Enterprise Agility: Understanding Spotify’s Approach to Product Development/Planning

By Doug Rose

Spotify has a unique approach to enterprise agility. Spotify’s approach to product development/planning is deeply rooted in the Lean Startup approach of “Think it, build it, ship it, tweak it.” Here’s how it works at Spotify:

  • Idea/Problem: Somebody in the company has an idea for a feature. Research is conducted to determine whether the idea is likely to deliver value to the customer. Squads seek to answer the questions: Do people really want this? Does this solve a problem for them?
  • Narrative: The squad writes a story, sort of like a press release or elevator pitch, that describes the benefits of the proposed feature.
  • Hypothesis: The squad makes an educated guess about how the new feature will impact some metric that’s important to the company, such as frequency of logons or number of shares.
  • Prototypes: The squad builds several prototypes, and various people test them to see which is best and to see whether users find the new feature valuable.
  • Minimum viable product (MVP): If, based on the results of the prototype testing, the feature is deemed worthy to build, the squad builds an MVP.
  • Gradual rollout and tweaking to perfection: The squad rolls out the MVP to a tiny percentage of uses, measures its impact, and tweaks the feature. It repeats this process until the product is “done” — it has the desired impact.

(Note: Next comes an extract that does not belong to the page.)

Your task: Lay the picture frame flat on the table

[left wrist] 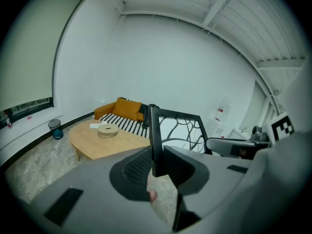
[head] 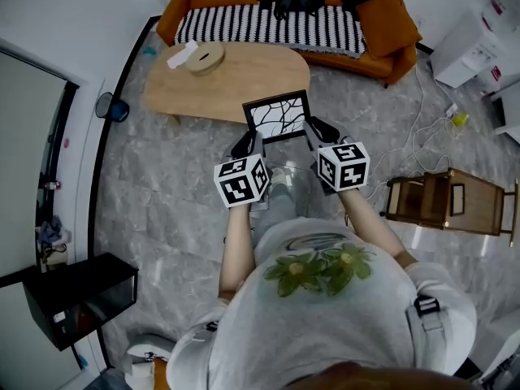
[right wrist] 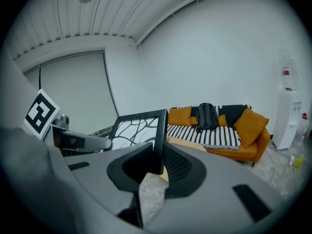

Changing the game plan for larger products

While Spotify’s usual approach works for small products, such as a feature, it’s less successful for large, complex products. Spotify tries its best to steer clear of larger products by breaking the product down into smaller products, so it can use the “Think it, build it, ship it, tweak it” approach. However, if that’s not an option, it takes a more traditional approach to product development.

For big products, Spotify adds a small, tightly knit leadership group, which typically includes a tech lead, product lead, and (sometimes) a design lead. The leadership group isn’t exactly management. They don’t assign and supervise work. Their function is to communicate the vision and maintain alignment among the squads and tribes.

The squads track progress visually using a Kanban board. They conduct daily syncs to facilitate coordination and collaboration and ensure alignment. And they produce a weekly demo to check how the product is coming along. The idea is increase collaboration and reduce risks by keeping the feedback loops as short as possible.

Spotify sees big products as a major source of risk, the biggest risk being building the wrong thing.

Having a system owner

For large enterprises and large products, Spotify recommends adding a role called a “system owner.” Even though “system owner” sounds like one person, it’s actually the role of two people — a developer and an operations expert, each of whom works in her own squad. Every so often (on “system owner day”), they get together to make system-level decisions.

The system owner role is based heavily on the DevOps (development and operations) role, which is an attempt to combine two roles that may seem incompatible at first glance:

  • Development: Development is more in the sphere of agile, relying on innovation and experimentation through frequent iterations to achieve continuous incremental improvement.
  • Operations: Operations relies on planning ahead to make sure all components or systems of a product work seamlessly together.

Having a systems owner is an attempt to strike a healthy balance between predictability and innovation on large products. The system owner should always be pushing to achieve a healthy balance between frequent changes and the stability of the whole.